Prompt: Wherever the listing holds a picture, leave it out, and copy the remainder exactly.

* * *

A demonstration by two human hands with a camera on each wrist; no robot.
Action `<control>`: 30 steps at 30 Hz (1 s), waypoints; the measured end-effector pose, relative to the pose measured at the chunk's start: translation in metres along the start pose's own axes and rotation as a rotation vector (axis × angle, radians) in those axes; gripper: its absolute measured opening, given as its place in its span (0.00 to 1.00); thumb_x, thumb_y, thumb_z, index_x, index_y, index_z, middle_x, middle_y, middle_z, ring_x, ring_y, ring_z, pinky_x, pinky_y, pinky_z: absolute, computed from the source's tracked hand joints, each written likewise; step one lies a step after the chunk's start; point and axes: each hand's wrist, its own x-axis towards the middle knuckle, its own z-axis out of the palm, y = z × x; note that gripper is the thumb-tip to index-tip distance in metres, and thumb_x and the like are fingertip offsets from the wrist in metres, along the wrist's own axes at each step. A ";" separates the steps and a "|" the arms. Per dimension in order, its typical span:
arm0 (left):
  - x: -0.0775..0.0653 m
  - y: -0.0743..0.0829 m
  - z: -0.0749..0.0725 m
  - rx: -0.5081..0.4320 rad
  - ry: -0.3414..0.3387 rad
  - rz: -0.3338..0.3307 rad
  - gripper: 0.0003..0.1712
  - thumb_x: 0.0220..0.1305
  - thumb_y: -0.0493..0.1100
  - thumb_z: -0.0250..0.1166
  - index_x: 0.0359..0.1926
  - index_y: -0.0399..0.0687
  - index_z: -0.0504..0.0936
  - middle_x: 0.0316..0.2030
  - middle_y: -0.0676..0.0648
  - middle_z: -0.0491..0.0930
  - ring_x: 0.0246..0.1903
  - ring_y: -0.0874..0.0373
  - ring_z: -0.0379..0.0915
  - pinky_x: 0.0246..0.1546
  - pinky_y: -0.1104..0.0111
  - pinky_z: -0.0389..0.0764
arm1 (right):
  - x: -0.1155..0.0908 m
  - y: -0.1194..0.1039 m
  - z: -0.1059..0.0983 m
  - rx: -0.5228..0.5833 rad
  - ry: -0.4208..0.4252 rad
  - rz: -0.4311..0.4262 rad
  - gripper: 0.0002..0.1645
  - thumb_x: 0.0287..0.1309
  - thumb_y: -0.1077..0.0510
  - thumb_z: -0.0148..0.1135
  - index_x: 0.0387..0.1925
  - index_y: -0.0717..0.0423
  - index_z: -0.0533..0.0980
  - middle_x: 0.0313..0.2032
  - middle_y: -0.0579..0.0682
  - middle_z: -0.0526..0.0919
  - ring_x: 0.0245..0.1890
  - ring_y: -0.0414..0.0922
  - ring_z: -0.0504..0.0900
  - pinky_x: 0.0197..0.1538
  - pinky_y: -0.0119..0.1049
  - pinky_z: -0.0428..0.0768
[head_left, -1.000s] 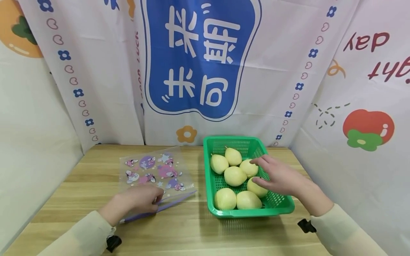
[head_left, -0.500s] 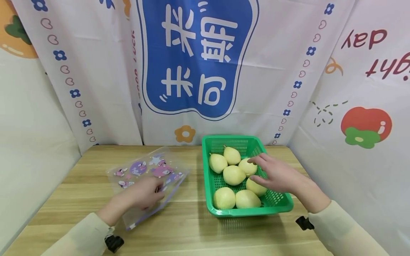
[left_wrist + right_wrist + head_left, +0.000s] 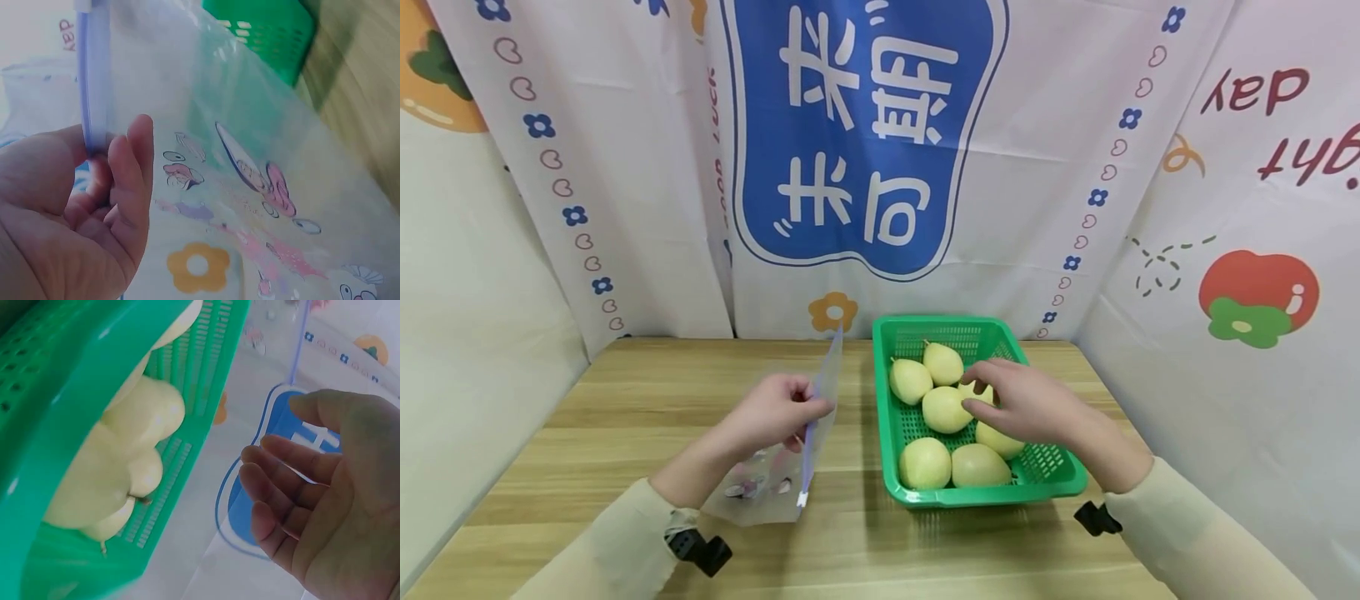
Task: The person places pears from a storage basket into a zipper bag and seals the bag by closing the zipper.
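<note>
My left hand [image 3: 778,410] pinches a clear zip bag [image 3: 250,162] between thumb and fingers at its purple zip edge. Pink and purple cartoon figures are printed on the bag, which hangs raised and tilted, its zip edge facing right and a white slider [image 3: 802,499] at the lower end. Above the right part of the green basket [image 3: 1000,498], my right hand [image 3: 1026,404] hovers with loosely bent fingers and holds nothing. Several pale yellow pears [image 3: 950,410] lie in the basket; the hand partly covers two of them in the head view.
A wooden table [image 3: 625,433] carries everything. Printed cloth with a blue emblem [image 3: 861,142] hangs behind its back edge, and more white cloth stands at both sides. The basket has a raised rim and perforated walls.
My left hand has lifted the zip bag off the table and turned it, swinging the zip edge from facing me toward the right. The right hand has shifted slightly left over the basket.
</note>
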 end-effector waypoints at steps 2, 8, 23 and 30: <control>0.003 0.008 0.007 -0.025 0.018 0.008 0.16 0.67 0.44 0.66 0.26 0.42 0.72 0.22 0.46 0.77 0.20 0.53 0.78 0.23 0.62 0.87 | 0.003 -0.007 0.000 0.007 0.004 -0.005 0.17 0.69 0.43 0.61 0.53 0.44 0.79 0.42 0.40 0.83 0.39 0.40 0.81 0.43 0.37 0.81; 0.012 0.029 0.028 -0.055 0.031 0.031 0.14 0.65 0.41 0.65 0.24 0.43 0.72 0.21 0.45 0.77 0.20 0.53 0.79 0.23 0.61 0.87 | 0.014 -0.031 0.005 0.058 -0.005 -0.043 0.16 0.72 0.40 0.56 0.48 0.42 0.81 0.38 0.35 0.83 0.40 0.36 0.81 0.45 0.36 0.82; 0.012 0.062 0.055 0.114 0.045 0.206 0.16 0.64 0.41 0.63 0.21 0.47 0.71 0.16 0.50 0.72 0.19 0.48 0.80 0.17 0.66 0.78 | 0.032 -0.075 0.006 0.195 -0.012 -0.027 0.19 0.75 0.44 0.53 0.26 0.44 0.73 0.16 0.40 0.69 0.17 0.37 0.69 0.21 0.30 0.67; 0.011 0.064 0.009 0.074 0.280 0.098 0.15 0.63 0.44 0.63 0.20 0.48 0.74 0.23 0.46 0.79 0.18 0.50 0.77 0.16 0.66 0.78 | 0.035 -0.066 0.009 0.098 0.017 0.005 0.18 0.66 0.51 0.55 0.18 0.44 0.68 0.13 0.38 0.64 0.15 0.37 0.63 0.20 0.30 0.61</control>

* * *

Output:
A demonstration by two human hands with a camera on each wrist; no robot.
Action `<control>`: 30 steps at 30 Hz (1 s), waypoints; the measured end-effector pose, relative to the pose measured at the chunk's start: translation in metres along the start pose's own axes and rotation as a rotation vector (axis × angle, radians) in those axes; gripper: its absolute measured opening, given as its place in its span (0.00 to 1.00); thumb_x, thumb_y, thumb_z, index_x, index_y, index_z, middle_x, middle_y, middle_z, ring_x, ring_y, ring_z, pinky_x, pinky_y, pinky_z: absolute, computed from the source's tracked hand joints, each written likewise; step one lies a step after the chunk's start; point and axes: each hand's wrist, its own x-axis towards the middle knuckle, its own z-axis out of the palm, y = z × x; note that gripper is the thumb-tip to index-tip distance in metres, and thumb_x and the like are fingertip offsets from the wrist in metres, along the wrist's own axes at each step. A ";" separates the steps and a "|" the arms. Per dimension in order, its typical span:
arm0 (left):
  - x: -0.0775..0.0653 m
  - y: -0.0743..0.0829 m
  - z: -0.0749..0.0725 m
  - rx: -0.5081..0.4320 rad
  - ry: -0.3414..0.3387 rad
  - rz: -0.3338..0.3307 rad
  - gripper: 0.0003..0.1712
  - thumb_x: 0.0220..0.1305
  - thumb_y: -0.0493..0.1100
  - thumb_z: -0.0250..0.1166
  - index_x: 0.0359..0.1926
  - index_y: -0.0399..0.0687
  - index_z: -0.0504..0.0936
  - middle_x: 0.0316..0.2030
  - middle_y: -0.0676..0.0648
  - middle_z: -0.0491..0.0930
  - ring_x: 0.0246..0.1903
  - ring_y: -0.0874..0.0373
  - ring_z: -0.0379..0.0915
  - pinky_x: 0.0246..0.1546
  - pinky_y: -0.1104..0.0111
  - pinky_z: -0.0389..0.0764
arm1 (right):
  - x: -0.1155..0.0908 m
  - y: -0.1194..0.1039 m
  - z: -0.1059..0.0983 m
  - rx: -0.5228..0.5833 rad
  - ry: -0.4208..0.4252 rad
  - rz: -0.4311..0.4262 rad
  - gripper: 0.0002..0.1645
  - thumb_x: 0.0287..0.1309
  - thumb_y: -0.1077..0.0510
  - thumb_z: -0.0148..0.1135
  - index_x: 0.0387..0.1925
  - index_y: -0.0717..0.0423
  - index_z: -0.0533..0.0980
  - middle_x: 0.0313..0.2032
  - middle_y: -0.0579..0.0682
  - middle_z: -0.0526..0.0919
  - ring_x: 0.0245..0.1890
  - ring_y: -0.0414..0.0922
  - ring_z: -0.0504..0.0900
  - pinky_x: 0.0197..0.1538
  - pinky_y: -0.0119..0.1049
  - pinky_z: -0.0428..0.0768
[head_left, -1.000s] 
[head_left, -0.500s] 
[left_wrist + right_wrist + head_left, +0.000s] 
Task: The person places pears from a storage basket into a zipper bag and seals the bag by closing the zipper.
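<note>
My left hand [image 3: 778,410] pinches a clear zip bag [image 3: 250,162] between thumb and fingers at its purple zip edge. Pink and purple cartoon figures are printed on the bag, which hangs raised and tilted, its zip edge facing right and a white slider [image 3: 802,499] at the lower end. Above the right part of the green basket [image 3: 1000,498], my right hand [image 3: 1026,404] hovers with loosely bent fingers and holds nothing. Several pale yellow pears [image 3: 950,410] lie in the basket; the hand partly covers two of them in the head view.
A wooden table [image 3: 625,433] carries everything. Printed cloth with a blue emblem [image 3: 861,142] hangs behind its back edge, and more white cloth stands at both sides. The basket has a raised rim and perforated walls.
My left hand has lifted the zip bag off the table and turned it, swinging the zip edge from facing me toward the right. The right hand has shifted slightly left over the basket.
</note>
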 end-effector waypoints at steps 2, 8, 23 and 30: <control>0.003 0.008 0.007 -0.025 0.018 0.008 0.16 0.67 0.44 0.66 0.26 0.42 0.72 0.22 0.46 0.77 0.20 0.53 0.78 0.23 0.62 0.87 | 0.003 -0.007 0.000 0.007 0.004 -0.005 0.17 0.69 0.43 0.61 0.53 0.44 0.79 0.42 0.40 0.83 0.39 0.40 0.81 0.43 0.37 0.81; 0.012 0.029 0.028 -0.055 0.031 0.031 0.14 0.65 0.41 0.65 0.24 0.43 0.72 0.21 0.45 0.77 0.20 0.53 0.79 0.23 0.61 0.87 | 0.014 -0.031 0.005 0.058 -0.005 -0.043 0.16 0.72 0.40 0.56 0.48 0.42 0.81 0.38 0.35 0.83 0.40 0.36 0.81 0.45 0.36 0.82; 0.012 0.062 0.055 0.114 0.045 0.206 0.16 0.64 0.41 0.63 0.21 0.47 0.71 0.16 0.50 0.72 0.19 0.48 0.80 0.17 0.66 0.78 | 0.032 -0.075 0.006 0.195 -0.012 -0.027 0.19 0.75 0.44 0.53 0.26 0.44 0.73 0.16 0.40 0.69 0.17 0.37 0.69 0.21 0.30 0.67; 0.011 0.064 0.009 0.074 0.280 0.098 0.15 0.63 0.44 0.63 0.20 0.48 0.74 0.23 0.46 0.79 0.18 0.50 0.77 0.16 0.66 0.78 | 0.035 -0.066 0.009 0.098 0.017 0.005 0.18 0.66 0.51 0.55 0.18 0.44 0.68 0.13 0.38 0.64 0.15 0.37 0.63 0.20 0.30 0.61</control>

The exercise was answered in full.